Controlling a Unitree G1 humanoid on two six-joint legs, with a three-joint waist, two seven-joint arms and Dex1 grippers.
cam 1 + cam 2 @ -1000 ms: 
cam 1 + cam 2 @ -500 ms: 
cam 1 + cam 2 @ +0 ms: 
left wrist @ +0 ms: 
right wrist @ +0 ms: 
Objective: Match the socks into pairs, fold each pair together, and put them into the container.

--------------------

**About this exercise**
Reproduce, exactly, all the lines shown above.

**Response area**
Controlling a Unitree G1 humanoid on two six-joint legs, with a three-joint waist, two seven-joint arms and Dex1 grippers.
cam 1 + cam 2 @ -1000 ms: 
cam 1 + cam 2 @ -500 ms: 
cam 1 + cam 2 @ +0 ms: 
left wrist @ +0 ms: 
right wrist @ +0 ms: 
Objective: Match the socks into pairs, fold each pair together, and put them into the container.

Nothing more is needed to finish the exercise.